Posted by: Preston Whip at July 9, 2003 at 04:18 PM

of course i can order something using a computer. for example, i can order ken park from amazon.com. but i think it's clutching at straws for you to suggest that you "order" a file when you download it from the internet. i have never before been exposed to this usage of "order".

also, go on the record as an opponent of the nanny state, so i can still at least respectfully disagree with you. i mean, if you actually believe in the inherent idiocy of this, then the censorship of ken park should piss you off, a least a little bit.

Posted by: adam at July 9, 2003 at 04:34 PM

So guys, is this film any good, or what? I figure it has to be spectacular for you to get so hot under the collar over it's censoring. Or, well, under something.

Posted by: Andrea Harris at July 9, 2003 at 06:01 PM

It is inherently disturbing for me to admit, but I have to agree with Mork in relation to the issue of censorship in relation to the movie. Having seen some parts of it after "ordering" it via download, I can honestly say that the movie is completely fucked with absolutely no bearing on Australian society. For fuck's sake, I have seen more flesh on a Chances re-run than I did in the movie.
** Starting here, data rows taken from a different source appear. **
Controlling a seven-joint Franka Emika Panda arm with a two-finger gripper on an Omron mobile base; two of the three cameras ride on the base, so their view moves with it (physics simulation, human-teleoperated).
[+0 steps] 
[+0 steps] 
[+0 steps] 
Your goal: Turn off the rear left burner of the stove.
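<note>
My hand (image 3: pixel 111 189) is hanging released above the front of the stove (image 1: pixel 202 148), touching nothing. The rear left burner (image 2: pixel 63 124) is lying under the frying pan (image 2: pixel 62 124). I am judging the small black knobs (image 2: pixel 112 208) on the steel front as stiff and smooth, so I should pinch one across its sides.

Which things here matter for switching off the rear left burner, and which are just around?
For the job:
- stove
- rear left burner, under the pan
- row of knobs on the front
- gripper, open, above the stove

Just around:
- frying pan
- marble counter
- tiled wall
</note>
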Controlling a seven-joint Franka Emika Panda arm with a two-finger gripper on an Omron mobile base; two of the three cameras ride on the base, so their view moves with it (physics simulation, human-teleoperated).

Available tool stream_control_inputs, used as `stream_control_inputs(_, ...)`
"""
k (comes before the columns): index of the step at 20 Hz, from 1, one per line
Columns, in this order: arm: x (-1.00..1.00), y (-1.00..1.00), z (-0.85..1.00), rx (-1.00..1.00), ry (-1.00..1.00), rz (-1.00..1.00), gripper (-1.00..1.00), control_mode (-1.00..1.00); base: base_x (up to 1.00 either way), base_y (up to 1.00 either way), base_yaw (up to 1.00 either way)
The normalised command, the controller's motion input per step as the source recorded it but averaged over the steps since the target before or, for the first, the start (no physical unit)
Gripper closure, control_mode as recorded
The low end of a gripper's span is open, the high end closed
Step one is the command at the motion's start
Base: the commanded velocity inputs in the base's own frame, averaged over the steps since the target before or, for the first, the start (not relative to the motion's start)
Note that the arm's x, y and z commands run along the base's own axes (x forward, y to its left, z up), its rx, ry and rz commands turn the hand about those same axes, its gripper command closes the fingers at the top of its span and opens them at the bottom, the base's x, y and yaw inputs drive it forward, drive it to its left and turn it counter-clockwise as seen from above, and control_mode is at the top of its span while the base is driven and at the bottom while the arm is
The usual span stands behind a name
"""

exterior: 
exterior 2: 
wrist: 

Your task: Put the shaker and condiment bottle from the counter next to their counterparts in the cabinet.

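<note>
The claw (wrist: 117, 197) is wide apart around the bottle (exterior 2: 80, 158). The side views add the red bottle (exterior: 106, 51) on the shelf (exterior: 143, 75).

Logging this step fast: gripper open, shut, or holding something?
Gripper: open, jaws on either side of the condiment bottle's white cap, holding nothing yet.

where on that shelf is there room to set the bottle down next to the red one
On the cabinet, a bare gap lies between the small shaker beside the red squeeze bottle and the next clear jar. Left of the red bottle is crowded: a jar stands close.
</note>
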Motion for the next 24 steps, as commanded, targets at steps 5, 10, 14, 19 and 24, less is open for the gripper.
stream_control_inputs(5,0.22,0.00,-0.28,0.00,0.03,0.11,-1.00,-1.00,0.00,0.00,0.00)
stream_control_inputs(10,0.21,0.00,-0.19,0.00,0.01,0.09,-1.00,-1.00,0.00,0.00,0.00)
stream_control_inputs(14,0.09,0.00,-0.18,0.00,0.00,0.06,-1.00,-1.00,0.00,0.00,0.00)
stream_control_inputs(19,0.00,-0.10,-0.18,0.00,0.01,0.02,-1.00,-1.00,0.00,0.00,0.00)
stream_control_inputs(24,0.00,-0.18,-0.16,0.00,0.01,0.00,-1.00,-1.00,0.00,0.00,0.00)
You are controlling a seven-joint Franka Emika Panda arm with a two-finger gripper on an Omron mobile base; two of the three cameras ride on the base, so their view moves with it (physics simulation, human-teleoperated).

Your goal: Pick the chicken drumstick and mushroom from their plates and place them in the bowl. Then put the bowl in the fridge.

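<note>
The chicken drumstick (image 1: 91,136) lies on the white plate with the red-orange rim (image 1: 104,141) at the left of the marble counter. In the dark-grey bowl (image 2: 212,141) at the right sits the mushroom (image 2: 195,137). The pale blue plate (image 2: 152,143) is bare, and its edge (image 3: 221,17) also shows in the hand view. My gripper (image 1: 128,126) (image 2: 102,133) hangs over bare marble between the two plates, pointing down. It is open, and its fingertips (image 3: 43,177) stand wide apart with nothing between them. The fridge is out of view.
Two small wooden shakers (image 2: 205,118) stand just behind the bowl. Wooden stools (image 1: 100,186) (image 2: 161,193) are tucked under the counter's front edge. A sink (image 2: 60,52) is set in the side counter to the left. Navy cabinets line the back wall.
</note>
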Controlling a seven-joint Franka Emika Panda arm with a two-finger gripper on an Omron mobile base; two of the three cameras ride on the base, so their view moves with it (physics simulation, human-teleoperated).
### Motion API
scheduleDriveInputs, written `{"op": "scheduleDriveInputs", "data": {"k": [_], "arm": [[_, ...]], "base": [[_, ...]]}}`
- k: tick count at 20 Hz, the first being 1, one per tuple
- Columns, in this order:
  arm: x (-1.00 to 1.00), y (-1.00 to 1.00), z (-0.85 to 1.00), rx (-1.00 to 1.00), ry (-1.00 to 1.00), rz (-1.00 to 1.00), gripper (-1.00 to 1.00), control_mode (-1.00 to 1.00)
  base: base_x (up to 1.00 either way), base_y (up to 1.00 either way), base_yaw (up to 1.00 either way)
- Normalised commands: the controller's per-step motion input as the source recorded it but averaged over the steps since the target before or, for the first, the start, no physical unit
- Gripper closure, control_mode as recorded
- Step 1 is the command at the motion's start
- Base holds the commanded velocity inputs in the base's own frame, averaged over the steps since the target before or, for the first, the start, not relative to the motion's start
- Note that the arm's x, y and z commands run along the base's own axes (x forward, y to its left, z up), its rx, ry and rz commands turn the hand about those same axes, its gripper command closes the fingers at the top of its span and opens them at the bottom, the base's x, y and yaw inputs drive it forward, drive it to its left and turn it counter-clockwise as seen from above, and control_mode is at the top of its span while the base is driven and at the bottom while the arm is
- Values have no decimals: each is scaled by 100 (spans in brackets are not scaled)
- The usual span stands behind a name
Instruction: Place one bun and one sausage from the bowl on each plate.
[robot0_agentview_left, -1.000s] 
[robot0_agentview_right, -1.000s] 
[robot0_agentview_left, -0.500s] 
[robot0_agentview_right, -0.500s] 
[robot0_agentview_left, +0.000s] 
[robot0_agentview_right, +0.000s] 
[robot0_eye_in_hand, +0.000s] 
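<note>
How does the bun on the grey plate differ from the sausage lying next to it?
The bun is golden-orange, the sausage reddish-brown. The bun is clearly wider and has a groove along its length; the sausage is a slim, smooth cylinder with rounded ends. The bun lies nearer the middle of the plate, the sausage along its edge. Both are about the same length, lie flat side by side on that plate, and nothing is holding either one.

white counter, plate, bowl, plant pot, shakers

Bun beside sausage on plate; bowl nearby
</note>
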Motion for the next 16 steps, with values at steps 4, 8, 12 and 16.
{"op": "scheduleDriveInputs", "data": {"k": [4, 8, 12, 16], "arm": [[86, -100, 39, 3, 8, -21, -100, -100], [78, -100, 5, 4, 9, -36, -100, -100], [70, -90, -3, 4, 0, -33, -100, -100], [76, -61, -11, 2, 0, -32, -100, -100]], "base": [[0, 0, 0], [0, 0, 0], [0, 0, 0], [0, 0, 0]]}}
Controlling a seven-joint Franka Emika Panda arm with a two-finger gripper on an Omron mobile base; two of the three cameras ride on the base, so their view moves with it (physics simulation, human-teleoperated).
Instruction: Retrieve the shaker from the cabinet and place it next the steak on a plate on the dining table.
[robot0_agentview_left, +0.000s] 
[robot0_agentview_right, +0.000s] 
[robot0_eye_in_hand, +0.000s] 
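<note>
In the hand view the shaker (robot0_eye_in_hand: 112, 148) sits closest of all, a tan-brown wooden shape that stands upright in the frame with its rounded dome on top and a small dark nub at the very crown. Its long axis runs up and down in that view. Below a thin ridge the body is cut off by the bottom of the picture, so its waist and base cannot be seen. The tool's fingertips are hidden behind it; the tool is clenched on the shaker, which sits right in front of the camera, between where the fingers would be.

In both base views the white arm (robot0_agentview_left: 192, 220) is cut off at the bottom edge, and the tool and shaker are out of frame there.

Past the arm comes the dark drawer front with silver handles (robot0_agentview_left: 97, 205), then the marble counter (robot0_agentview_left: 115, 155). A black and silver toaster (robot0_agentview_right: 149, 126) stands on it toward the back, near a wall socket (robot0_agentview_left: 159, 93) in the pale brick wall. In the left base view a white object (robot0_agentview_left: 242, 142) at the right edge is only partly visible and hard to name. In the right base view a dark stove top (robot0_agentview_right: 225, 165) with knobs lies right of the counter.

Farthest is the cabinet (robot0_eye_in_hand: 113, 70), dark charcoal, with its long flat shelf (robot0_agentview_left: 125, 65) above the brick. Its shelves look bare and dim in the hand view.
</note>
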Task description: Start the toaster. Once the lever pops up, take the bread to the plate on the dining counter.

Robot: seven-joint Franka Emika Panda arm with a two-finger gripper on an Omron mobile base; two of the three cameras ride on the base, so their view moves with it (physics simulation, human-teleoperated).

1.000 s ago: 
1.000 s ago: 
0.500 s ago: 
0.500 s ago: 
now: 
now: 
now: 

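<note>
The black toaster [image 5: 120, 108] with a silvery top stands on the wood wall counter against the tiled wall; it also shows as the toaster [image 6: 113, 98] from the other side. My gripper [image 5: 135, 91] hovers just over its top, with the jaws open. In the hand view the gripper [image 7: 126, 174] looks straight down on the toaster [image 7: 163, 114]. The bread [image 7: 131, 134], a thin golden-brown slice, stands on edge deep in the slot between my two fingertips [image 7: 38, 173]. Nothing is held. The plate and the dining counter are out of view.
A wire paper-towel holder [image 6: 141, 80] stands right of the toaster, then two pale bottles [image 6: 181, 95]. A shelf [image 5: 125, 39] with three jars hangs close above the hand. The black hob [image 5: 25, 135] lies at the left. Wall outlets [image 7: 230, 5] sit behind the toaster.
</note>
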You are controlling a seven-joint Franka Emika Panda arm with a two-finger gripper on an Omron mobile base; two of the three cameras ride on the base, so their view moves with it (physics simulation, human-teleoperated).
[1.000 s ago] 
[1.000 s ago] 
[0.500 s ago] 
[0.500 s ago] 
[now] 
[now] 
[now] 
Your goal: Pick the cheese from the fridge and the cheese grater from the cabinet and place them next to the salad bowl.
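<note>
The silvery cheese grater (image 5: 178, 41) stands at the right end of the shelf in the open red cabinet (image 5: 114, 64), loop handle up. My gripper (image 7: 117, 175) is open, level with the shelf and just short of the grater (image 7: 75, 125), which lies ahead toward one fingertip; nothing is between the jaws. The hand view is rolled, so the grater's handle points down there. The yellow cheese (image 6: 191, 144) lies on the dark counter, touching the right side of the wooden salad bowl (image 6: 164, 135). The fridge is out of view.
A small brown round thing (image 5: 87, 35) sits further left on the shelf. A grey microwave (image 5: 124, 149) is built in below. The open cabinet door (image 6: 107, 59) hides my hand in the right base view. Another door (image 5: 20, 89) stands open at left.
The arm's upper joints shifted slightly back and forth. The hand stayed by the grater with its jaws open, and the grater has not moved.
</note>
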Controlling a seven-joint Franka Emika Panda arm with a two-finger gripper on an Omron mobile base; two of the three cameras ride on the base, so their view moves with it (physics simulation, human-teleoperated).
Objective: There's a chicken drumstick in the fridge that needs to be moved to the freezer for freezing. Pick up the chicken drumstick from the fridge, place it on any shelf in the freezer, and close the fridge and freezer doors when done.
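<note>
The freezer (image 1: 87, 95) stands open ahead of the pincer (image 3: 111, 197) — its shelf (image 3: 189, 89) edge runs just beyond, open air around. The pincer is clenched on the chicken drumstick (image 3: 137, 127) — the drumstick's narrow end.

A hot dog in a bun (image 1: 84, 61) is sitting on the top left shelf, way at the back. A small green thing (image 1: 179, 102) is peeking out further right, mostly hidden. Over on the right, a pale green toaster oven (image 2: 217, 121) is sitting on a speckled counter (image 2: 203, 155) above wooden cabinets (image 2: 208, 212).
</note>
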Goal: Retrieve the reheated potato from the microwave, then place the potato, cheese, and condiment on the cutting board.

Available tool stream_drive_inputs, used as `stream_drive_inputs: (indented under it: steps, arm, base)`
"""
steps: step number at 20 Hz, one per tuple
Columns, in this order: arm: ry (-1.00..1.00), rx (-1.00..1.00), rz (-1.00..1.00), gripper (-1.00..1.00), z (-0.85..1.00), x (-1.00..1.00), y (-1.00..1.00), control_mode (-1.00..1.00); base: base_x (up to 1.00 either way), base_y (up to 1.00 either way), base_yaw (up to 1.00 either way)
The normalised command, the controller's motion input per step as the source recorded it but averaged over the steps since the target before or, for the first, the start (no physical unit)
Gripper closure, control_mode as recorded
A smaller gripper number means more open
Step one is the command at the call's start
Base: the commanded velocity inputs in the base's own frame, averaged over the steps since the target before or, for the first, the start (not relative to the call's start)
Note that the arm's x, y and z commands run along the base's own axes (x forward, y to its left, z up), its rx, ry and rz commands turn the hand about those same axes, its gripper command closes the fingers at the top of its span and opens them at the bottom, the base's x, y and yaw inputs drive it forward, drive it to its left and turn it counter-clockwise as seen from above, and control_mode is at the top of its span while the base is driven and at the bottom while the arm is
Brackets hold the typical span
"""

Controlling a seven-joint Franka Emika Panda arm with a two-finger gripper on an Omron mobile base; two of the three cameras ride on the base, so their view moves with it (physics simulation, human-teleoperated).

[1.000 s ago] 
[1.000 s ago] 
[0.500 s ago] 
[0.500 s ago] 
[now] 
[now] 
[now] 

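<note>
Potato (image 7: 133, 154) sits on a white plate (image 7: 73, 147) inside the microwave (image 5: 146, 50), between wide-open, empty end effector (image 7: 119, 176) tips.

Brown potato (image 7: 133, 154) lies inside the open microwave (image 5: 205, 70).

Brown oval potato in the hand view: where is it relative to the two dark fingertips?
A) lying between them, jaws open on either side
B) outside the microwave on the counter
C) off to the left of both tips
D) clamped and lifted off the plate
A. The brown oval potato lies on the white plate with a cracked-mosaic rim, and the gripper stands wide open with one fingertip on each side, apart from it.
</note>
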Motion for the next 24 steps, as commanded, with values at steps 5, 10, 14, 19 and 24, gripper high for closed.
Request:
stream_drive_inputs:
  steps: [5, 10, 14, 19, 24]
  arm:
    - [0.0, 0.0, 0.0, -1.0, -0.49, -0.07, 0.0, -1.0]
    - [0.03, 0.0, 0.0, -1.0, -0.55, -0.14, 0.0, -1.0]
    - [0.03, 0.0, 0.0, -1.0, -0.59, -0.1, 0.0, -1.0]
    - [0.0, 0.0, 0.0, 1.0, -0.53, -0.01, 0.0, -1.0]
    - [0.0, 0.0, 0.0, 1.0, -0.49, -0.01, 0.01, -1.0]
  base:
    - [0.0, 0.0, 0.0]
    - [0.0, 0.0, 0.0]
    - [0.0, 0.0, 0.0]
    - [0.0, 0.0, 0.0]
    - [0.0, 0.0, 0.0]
Despite the, and lets face it, truly fascinating debate on the usage or otherwise of the word "order" I really can't see the point to the whole bullshit.

If you want to go and check out soft porn badly disguised as an arthouse flick, watch SBS. Watch whatever the hell you want, but just make sure that it is restricted to people who can make an informed decision. Up the price of a ticket and put a bouncer on the door.

Of course, this still doesn't mean that I am happy to be agreeing with Mork, and I will endeavour to never let it happen again. ;-)

Posted by: Todd at July 9, 2003 at 06:08 PM

Tim
Regarding today's "continuing crisis", what Barry Humphries collects, judging by the examples you have provided, are not tautologies but oxymorons. To be tautological they'd have to be reworked, for example, biased ABC. I'm not so sure it works as well for all of your examples.
Cheers

Posted by: Geoff Kenney at July 9, 2003 at 06:16 PM

It's actually a pretty crap movie.

So I've heard.

Posted by: bailz at July 9, 2003 at 06:20 PM

if teenage caveman is a yardstick by which to judge larry clark's work, i wouldn't hold up too much hope for this movie. but i should still get a chance to find out for myself how pretentious and stupid it is.

Posted by: adam at July 10, 2003 at 12:05 AM

Uh, make that two entertaining blunders.

Media are plural.

Posted by: Ken Summers at July 10, 2003 at 02:21 AM

Re: Hanson. Surely freedom of speech contains some restraint of the "heckler's veto." Using your free speech to shout down someone else's attempt at using their free speech would appear to be hypocritical at best. It would also appear to be the weapon of choice by Palestinian supporters in Canada and the US, PC types in the US and "progressives" in most of the world.